## Your objective
Write out, exactly as they appear, only the lines running from the line with "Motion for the" to the final line of the listing; include both.

## Exercise data
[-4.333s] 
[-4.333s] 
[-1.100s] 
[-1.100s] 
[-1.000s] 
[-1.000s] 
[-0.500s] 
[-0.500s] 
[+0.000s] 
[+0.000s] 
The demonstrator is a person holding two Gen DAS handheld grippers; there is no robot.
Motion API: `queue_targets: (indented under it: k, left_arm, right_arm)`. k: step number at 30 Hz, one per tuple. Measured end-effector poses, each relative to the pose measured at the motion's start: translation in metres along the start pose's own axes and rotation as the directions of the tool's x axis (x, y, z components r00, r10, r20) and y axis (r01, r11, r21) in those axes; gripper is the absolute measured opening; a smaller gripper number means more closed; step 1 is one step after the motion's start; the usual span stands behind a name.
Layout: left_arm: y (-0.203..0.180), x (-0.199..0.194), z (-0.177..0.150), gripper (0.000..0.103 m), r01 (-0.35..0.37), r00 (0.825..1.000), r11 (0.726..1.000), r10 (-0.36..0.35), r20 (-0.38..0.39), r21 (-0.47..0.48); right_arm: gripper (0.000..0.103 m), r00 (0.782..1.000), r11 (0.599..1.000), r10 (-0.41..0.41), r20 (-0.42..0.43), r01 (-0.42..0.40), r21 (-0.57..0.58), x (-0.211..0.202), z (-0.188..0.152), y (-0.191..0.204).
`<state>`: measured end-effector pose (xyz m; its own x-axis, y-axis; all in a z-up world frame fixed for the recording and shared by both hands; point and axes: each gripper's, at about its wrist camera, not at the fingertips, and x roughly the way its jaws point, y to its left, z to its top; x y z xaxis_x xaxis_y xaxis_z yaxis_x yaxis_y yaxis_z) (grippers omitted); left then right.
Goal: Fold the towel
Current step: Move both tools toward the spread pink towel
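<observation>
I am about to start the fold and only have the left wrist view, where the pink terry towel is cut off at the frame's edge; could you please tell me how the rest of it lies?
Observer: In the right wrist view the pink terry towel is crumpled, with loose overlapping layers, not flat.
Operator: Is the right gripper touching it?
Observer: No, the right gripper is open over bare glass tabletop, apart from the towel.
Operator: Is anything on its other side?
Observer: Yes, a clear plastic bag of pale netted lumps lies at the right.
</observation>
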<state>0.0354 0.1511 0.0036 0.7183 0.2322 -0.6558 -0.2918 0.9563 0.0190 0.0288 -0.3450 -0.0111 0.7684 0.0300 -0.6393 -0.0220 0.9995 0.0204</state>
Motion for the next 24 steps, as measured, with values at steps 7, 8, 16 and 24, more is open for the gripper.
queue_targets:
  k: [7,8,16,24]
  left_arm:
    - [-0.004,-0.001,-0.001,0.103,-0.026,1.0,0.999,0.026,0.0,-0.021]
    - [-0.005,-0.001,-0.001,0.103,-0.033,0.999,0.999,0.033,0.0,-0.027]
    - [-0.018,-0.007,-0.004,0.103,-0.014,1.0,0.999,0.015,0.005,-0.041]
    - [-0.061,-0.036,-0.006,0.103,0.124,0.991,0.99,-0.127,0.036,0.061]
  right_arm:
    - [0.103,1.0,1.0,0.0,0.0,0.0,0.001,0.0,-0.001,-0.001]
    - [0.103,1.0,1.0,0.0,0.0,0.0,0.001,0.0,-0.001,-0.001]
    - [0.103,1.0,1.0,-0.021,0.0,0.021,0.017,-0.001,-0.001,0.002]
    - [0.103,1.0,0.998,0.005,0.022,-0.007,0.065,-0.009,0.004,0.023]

## Result of this task
Motion for the next 24 steps, as measured, with values at steps 7, 8, 16 and 24, more is open for the gripper.
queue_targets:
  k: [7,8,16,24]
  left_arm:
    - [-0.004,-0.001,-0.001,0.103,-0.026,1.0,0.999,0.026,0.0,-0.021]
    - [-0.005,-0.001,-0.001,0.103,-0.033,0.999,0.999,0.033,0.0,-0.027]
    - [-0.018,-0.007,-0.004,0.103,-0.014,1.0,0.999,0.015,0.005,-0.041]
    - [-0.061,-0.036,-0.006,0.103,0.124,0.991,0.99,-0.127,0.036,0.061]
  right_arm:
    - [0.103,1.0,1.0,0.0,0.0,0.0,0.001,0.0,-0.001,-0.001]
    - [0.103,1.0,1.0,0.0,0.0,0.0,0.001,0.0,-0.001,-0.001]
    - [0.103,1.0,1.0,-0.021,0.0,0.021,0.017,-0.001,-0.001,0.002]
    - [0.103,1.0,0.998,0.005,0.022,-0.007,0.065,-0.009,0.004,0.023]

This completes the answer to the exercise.